【C. 幻想演出:記憶の汽笛】
風が、森を抜けた。
枯れ枝がざわめき、どこかで鉄の擦れる音が響く。
そして次の瞬間――錆びた煙突の奥から、かすかな音が漏れた。
――ぽぉおお……
それは、確かに汽笛の音だった。
途絶えて久しいはずの列車が、再び息を吹き返したように。
悠真が顔を上げる。
その目の前で、崩れた機関車の表面に淡い光の筋が走り始めた。
光は車体のラインをなぞるように広がり、やがて――幻影の列車が姿を現す。
そこにあったのは、千年前の「生きた鉄道」の光景だった。
木製の客車。魔力灯が柔らかく照らす車内。
窓際に座る老人、膝の上に猫を乗せた少女、旅装束の商人たち。
彼らは皆、静かに笑いながら――遠くの景色を見つめている。
まるで、走る列車そのものが“祈り”であった時代の記憶。
悠真の胸に、熱いものがこみ上げる。
悠真(心の声)
「そうか……鉄道は、この世界でも“人の想い”を運んでたんだな。
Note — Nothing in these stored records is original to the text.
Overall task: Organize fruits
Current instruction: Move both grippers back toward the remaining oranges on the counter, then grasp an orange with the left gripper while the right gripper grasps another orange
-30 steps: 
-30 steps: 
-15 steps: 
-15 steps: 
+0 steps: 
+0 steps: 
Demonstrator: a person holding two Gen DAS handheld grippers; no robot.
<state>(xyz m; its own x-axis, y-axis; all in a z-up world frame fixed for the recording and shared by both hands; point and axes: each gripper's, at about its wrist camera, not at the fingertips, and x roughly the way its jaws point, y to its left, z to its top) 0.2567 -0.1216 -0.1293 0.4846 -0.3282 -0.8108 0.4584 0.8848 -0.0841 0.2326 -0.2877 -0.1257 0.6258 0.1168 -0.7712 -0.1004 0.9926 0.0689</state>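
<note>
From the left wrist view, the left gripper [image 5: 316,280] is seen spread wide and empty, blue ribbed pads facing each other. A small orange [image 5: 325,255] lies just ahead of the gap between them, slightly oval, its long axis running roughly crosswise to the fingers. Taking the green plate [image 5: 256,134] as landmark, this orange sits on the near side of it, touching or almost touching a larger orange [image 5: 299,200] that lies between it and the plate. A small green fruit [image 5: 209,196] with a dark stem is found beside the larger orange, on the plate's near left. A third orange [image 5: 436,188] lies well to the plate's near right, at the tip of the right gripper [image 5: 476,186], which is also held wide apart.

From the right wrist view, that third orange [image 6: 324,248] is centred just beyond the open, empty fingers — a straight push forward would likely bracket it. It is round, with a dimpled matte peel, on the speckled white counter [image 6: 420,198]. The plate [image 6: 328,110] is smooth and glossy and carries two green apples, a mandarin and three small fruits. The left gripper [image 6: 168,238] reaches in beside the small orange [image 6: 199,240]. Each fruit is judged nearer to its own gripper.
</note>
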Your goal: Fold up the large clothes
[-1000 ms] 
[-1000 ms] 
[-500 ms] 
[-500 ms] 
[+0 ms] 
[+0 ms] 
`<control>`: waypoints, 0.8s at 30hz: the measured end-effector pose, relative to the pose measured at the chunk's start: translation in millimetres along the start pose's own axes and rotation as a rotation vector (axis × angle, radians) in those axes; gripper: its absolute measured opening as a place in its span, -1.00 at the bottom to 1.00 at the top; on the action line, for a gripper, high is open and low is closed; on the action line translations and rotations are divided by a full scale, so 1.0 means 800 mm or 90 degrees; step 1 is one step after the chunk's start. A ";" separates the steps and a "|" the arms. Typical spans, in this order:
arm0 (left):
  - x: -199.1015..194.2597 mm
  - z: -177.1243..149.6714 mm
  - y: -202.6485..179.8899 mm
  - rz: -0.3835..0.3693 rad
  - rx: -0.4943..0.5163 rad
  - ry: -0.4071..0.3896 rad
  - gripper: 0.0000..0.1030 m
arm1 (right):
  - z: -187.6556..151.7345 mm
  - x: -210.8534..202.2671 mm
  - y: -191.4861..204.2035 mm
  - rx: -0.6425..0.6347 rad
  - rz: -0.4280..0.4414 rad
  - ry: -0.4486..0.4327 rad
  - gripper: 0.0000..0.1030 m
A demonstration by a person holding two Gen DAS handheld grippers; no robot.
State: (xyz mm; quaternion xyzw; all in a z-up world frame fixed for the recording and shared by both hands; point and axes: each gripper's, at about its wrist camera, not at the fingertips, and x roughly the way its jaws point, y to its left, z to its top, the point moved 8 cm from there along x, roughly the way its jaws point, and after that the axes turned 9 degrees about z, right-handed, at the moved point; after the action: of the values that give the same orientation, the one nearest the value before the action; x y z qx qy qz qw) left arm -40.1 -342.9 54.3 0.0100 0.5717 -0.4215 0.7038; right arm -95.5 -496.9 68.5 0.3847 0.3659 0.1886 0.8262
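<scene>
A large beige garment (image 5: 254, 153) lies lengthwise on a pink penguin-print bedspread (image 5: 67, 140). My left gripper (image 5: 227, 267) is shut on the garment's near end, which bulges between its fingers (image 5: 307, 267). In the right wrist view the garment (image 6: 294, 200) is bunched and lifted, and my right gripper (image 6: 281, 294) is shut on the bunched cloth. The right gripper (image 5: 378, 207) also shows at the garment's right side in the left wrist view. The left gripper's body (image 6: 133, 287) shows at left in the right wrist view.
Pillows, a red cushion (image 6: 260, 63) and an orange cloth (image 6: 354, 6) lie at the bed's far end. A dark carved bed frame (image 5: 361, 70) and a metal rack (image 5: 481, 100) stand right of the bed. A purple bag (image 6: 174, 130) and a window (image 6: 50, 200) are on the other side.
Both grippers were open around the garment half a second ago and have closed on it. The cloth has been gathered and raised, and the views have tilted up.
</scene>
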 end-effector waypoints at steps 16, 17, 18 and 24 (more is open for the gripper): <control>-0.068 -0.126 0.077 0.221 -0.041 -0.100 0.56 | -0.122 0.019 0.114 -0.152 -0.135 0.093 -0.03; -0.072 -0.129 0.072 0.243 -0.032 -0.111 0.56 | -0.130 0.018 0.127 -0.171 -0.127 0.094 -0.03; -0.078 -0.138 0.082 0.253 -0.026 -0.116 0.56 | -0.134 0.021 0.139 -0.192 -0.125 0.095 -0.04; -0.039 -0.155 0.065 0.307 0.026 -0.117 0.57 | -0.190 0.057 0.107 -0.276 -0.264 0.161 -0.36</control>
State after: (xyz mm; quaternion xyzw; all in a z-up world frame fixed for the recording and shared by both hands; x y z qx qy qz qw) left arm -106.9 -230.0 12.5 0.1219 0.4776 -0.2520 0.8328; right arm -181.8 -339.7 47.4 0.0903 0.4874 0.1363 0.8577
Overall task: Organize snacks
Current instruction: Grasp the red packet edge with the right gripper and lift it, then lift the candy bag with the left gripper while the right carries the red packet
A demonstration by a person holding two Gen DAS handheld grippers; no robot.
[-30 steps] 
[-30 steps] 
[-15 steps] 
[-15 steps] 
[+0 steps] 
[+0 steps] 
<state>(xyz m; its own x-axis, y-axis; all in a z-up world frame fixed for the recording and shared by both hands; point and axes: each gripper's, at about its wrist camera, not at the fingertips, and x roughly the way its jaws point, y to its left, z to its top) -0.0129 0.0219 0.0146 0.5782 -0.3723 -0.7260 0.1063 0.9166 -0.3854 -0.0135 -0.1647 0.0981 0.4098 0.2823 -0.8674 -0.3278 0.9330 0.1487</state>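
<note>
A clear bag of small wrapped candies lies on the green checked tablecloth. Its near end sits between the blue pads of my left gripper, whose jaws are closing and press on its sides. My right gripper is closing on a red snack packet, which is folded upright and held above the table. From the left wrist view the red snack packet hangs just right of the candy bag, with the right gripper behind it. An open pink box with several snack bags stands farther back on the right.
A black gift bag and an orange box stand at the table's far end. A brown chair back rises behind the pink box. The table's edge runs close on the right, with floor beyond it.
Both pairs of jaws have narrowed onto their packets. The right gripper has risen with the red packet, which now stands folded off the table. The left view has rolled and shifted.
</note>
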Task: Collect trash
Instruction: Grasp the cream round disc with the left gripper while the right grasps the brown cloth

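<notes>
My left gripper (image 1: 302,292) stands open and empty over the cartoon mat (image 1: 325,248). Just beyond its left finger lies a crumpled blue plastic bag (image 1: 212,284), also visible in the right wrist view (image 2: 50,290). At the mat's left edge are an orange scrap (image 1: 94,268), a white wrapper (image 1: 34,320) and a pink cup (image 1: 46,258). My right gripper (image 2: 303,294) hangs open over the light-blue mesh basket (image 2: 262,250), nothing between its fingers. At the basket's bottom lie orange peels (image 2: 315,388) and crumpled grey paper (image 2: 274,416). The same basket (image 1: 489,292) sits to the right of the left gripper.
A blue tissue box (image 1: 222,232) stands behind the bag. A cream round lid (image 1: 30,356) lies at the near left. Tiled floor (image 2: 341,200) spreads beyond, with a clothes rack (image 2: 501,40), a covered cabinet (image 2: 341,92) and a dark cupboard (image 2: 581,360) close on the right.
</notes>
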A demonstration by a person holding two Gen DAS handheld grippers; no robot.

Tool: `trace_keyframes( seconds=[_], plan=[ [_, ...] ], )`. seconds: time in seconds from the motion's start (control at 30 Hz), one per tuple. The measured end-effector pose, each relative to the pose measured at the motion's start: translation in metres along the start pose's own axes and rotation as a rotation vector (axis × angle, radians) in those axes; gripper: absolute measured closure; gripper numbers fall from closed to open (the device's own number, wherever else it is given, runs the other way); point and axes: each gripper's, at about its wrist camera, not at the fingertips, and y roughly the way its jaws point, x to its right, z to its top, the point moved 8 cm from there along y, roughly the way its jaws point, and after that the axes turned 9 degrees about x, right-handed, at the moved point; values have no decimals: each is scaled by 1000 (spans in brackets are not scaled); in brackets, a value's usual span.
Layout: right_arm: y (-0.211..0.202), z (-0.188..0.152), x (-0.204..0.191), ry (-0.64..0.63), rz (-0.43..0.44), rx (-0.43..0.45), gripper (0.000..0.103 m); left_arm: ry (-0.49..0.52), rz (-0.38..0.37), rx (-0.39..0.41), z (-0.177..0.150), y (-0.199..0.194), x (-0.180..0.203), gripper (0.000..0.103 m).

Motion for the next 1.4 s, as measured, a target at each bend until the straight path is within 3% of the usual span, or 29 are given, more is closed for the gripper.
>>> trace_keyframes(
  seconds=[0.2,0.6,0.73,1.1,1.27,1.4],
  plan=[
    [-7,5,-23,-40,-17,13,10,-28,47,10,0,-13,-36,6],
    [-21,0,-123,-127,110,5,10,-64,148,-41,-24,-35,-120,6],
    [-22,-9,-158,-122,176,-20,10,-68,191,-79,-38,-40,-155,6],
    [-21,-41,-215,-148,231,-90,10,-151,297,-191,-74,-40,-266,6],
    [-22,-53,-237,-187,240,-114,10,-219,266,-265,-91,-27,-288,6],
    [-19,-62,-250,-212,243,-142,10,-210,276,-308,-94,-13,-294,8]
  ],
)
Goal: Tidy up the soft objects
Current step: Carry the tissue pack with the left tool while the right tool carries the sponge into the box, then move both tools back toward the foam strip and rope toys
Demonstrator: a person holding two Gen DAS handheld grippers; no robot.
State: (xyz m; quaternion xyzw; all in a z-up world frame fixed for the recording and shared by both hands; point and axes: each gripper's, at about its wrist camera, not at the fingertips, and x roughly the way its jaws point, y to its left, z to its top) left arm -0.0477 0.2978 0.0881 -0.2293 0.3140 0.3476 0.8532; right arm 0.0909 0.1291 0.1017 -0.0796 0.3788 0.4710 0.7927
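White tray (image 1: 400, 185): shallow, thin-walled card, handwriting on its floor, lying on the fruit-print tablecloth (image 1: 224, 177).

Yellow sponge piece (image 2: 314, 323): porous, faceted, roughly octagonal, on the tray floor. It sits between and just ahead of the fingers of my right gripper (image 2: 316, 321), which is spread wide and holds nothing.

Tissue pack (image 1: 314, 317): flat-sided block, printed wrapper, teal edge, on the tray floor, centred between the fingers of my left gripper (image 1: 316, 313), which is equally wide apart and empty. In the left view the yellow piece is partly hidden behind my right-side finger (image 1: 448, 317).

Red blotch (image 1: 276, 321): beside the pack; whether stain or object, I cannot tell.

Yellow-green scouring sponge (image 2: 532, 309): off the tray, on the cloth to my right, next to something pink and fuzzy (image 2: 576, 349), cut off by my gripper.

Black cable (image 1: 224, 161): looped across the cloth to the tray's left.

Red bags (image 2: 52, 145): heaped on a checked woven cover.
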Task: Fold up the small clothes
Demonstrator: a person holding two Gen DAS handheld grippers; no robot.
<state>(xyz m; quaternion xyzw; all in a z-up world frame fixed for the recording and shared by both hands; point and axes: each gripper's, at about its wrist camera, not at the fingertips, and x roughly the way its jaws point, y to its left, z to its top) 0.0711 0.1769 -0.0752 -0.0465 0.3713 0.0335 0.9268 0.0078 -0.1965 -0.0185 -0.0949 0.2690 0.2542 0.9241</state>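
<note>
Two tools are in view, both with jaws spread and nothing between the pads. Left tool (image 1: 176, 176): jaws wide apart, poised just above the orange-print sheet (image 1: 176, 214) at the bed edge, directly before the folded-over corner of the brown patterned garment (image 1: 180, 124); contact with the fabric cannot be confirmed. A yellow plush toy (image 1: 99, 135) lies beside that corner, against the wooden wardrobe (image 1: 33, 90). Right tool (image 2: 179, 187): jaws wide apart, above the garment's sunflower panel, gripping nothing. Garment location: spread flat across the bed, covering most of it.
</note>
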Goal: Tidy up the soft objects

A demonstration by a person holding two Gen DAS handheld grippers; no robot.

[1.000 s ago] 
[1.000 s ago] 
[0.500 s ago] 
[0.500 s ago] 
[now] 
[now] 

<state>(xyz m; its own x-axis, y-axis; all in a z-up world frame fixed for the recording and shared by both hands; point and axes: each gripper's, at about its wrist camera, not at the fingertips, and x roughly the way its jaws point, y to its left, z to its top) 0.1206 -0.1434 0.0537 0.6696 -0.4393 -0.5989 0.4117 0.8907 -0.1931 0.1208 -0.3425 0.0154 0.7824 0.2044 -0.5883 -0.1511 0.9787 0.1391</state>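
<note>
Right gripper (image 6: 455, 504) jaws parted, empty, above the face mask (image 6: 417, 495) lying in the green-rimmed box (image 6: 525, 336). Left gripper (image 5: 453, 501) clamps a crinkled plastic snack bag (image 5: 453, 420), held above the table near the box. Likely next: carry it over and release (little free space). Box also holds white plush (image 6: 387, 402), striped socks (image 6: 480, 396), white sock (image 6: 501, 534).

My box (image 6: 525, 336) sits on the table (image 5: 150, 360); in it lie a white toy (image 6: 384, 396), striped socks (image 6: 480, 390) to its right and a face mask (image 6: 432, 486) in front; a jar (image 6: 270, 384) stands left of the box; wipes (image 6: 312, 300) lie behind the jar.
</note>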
」
幻影の車両がゆっくりと走り出す。
車輪の響きが大地を揺らし、風が線路を撫でるように流れていく。
――カタン、コトン。
――カタン、コトン。
その律動が、まるで心臓の鼓動のように悠真の身体に伝わった。
そして、最後尾のデッキ。
そこに、一人の駅員が立っていた。
制帽に羽根の飾りをつけ、金色の笛を首に下げた青年。
その姿は――どこか、“創鉄神ノリテツ”を思わせた。
彼は静かに帽子に手をやり、悠真へ向かって敬礼する。
悠真「……っ……!」
風が再び吹き抜ける。
その瞬間、幻影の列車は音もなく消えた。
ただ、森の奥に漂う“鉄の匂い”だけが、確かに残っていた。
悠真はしばらく動けず、手の中のレールの破片を強く握った。
悠真(心の声)
「――必ずもう一度、この音を響かせてやる。」
その誓いに呼応するように、草の上で車輪紋章が淡く光った。